◆ What is being asked ◆
Locate the word "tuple" in the entries below, then gather every line that holds it.

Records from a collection

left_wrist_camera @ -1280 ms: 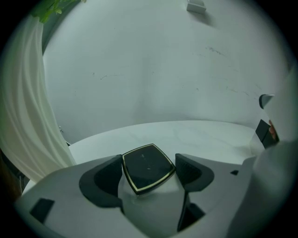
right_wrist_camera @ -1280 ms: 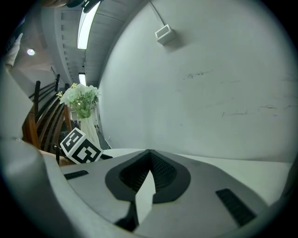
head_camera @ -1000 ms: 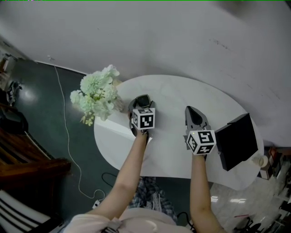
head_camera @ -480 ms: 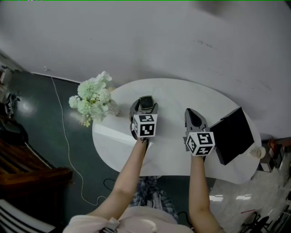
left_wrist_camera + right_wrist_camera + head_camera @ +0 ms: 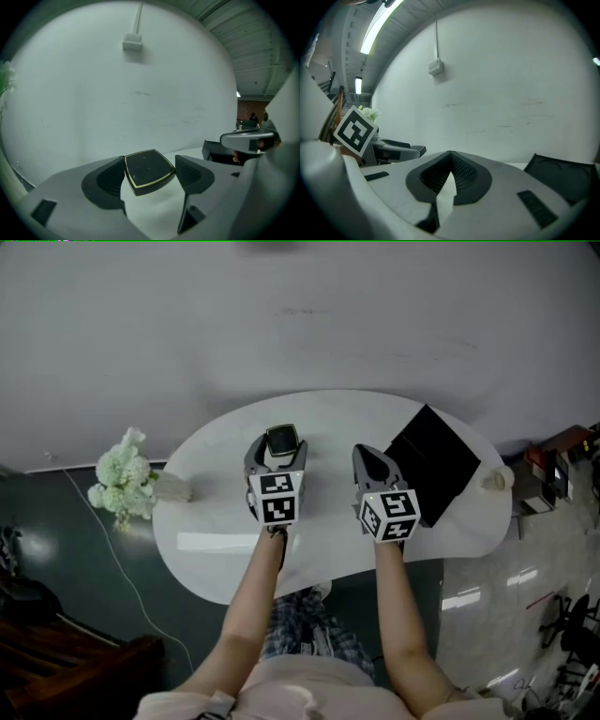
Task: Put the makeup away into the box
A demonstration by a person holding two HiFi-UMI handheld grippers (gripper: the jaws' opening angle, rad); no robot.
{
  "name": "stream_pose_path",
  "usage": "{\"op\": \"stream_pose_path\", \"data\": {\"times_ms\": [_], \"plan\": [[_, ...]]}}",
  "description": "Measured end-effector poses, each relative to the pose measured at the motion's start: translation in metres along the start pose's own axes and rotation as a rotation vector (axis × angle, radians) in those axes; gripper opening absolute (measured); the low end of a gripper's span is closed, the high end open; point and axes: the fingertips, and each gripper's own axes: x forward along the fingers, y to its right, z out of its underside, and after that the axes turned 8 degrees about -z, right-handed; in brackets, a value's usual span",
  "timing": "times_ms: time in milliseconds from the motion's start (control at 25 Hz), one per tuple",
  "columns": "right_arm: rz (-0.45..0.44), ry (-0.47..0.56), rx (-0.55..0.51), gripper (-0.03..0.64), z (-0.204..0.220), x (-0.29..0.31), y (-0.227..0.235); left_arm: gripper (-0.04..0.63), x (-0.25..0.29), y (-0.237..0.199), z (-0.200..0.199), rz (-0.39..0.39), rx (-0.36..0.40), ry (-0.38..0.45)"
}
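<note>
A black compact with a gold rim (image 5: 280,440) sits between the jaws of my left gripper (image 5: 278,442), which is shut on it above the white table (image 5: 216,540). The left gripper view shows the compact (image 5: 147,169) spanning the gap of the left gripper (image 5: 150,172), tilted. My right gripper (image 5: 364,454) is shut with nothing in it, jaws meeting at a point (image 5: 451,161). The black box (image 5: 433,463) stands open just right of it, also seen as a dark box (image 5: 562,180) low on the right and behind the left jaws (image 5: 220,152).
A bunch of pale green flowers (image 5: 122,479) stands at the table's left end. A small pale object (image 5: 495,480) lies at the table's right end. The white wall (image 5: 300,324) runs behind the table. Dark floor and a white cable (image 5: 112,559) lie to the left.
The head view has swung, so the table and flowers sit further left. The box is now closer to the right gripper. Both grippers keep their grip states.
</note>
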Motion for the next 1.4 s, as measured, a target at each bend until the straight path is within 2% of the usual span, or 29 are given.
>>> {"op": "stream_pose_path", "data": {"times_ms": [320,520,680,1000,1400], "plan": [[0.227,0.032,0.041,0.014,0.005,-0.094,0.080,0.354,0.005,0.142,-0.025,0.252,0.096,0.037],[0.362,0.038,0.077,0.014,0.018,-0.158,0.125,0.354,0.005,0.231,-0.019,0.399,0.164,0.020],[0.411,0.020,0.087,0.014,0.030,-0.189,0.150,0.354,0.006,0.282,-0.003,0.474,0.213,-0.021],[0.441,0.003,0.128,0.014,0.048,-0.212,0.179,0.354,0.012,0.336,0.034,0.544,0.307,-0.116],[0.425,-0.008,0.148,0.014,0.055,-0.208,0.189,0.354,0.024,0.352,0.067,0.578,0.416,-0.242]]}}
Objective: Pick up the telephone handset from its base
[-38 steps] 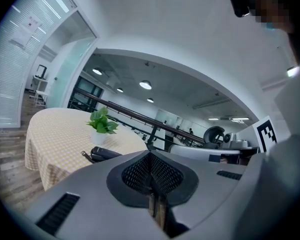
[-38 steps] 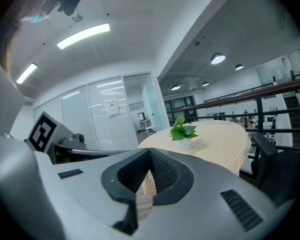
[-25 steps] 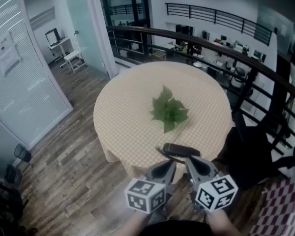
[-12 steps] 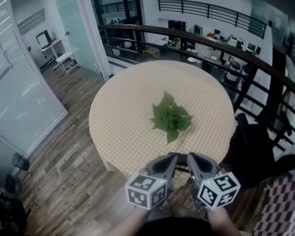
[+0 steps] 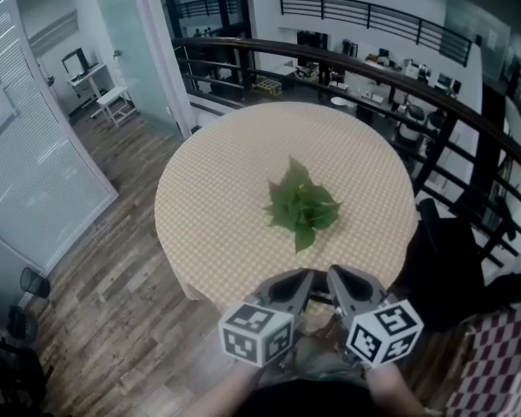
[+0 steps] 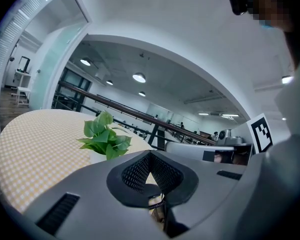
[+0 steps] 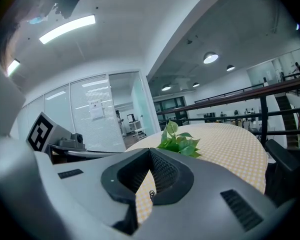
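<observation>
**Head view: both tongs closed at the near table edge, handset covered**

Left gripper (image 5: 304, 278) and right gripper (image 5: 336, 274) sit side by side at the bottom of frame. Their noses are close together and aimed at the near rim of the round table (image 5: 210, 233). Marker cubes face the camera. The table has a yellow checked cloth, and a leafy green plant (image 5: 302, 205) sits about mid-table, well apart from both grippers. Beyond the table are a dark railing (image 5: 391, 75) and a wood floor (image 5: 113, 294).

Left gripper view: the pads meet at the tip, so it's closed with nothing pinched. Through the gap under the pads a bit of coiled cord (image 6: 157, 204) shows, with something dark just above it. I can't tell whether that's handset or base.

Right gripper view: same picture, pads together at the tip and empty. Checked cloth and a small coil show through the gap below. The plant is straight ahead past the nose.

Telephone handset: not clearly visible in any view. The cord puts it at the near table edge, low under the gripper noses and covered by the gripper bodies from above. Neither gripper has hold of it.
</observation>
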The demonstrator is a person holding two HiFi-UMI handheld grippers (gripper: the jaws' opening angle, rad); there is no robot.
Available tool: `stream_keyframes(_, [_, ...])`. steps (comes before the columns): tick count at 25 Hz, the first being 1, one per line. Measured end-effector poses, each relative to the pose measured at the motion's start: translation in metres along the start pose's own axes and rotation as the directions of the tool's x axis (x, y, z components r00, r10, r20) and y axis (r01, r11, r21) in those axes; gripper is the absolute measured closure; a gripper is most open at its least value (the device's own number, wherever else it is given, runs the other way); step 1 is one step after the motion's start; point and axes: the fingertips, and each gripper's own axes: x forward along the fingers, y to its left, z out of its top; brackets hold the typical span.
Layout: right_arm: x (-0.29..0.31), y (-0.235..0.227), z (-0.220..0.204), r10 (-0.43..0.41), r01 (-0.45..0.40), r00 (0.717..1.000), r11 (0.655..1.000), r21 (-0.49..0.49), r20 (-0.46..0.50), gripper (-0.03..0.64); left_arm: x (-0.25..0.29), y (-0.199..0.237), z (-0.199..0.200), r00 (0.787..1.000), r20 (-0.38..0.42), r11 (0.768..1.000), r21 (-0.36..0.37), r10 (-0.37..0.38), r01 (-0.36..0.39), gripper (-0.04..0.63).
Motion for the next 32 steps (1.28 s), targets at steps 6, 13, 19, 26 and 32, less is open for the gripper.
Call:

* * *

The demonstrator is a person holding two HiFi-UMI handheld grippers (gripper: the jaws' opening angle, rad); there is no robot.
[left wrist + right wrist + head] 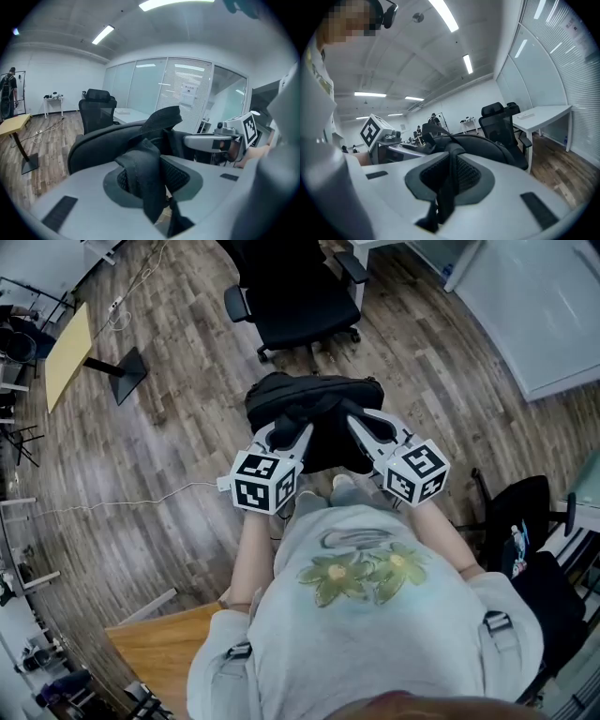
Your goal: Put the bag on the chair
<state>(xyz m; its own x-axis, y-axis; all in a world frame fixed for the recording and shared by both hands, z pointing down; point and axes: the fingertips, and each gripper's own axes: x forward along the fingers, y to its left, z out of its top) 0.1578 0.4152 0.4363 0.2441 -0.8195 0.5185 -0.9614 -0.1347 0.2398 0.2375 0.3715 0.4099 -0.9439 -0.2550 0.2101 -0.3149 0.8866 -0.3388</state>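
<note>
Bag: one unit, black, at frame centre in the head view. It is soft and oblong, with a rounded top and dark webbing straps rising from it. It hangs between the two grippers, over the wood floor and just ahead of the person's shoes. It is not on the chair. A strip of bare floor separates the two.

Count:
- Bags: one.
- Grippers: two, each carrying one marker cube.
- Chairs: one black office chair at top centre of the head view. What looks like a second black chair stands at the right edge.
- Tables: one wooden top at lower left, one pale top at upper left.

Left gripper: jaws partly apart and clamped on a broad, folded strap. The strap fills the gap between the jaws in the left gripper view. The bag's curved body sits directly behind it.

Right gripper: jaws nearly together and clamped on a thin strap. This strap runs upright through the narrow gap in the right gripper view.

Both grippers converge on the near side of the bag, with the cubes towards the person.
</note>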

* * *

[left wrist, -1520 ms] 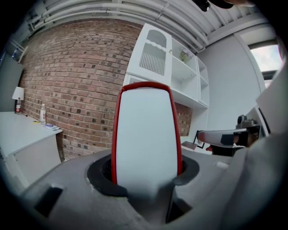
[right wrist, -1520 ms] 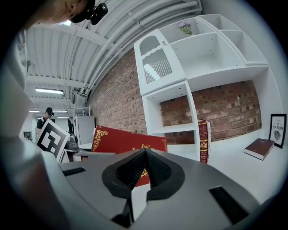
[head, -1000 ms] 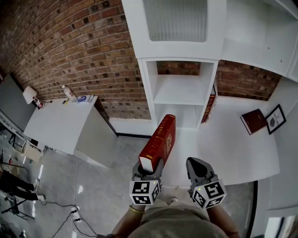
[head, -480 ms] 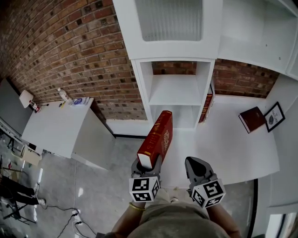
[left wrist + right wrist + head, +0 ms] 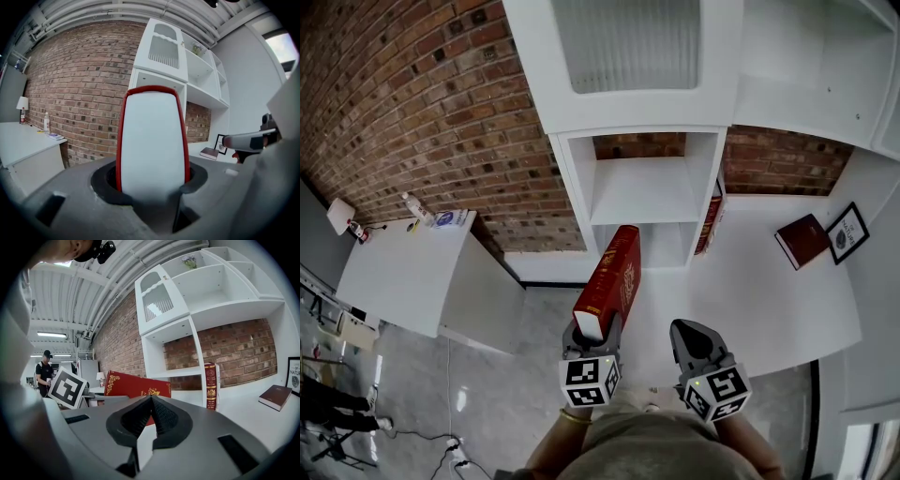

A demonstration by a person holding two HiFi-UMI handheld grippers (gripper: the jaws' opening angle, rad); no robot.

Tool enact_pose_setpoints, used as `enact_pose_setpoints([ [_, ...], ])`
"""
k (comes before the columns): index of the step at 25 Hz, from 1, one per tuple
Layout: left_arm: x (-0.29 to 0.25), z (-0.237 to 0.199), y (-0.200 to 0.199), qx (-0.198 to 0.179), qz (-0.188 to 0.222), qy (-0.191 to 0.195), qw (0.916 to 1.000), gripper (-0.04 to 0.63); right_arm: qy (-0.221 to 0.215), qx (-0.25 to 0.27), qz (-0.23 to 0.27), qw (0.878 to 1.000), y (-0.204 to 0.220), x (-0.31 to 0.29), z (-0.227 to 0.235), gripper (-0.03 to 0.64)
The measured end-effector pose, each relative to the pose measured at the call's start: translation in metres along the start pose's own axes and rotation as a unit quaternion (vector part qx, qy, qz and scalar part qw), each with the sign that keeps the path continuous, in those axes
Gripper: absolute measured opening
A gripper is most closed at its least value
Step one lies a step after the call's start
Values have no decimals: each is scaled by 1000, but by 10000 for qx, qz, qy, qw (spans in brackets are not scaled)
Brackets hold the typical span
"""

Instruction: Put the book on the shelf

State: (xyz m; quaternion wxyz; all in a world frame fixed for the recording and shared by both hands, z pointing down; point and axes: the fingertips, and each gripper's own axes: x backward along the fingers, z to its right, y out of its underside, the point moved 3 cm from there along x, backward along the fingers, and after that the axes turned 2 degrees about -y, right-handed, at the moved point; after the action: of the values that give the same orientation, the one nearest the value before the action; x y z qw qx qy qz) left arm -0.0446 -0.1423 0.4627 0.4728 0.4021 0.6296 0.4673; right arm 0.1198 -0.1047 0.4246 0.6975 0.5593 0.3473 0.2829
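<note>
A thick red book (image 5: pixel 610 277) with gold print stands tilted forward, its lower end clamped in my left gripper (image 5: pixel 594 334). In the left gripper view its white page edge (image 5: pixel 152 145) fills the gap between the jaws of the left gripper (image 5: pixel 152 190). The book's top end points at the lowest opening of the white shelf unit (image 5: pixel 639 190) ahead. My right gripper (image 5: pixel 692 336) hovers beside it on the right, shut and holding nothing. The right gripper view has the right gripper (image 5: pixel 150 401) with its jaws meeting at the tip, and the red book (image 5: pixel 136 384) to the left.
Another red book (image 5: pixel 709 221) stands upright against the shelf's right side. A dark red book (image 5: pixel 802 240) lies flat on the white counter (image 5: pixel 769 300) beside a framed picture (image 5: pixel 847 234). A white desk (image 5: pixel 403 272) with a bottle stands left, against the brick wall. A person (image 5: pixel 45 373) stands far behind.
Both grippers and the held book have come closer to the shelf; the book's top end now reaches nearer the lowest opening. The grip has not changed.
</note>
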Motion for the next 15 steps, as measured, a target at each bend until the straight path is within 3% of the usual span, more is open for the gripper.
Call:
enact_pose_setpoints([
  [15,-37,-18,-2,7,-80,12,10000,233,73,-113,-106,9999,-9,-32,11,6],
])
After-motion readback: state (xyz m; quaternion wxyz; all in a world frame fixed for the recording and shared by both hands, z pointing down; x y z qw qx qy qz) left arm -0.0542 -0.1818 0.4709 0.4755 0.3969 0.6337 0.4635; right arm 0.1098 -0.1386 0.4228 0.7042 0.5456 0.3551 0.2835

◆ Completed task ◆
  "timing": "times_ms: time in milliseconds from the motion's start (control at 25 Hz), one per tuple",
k (comes before the columns): index of the step at 25 Hz, from 1, one per tuple

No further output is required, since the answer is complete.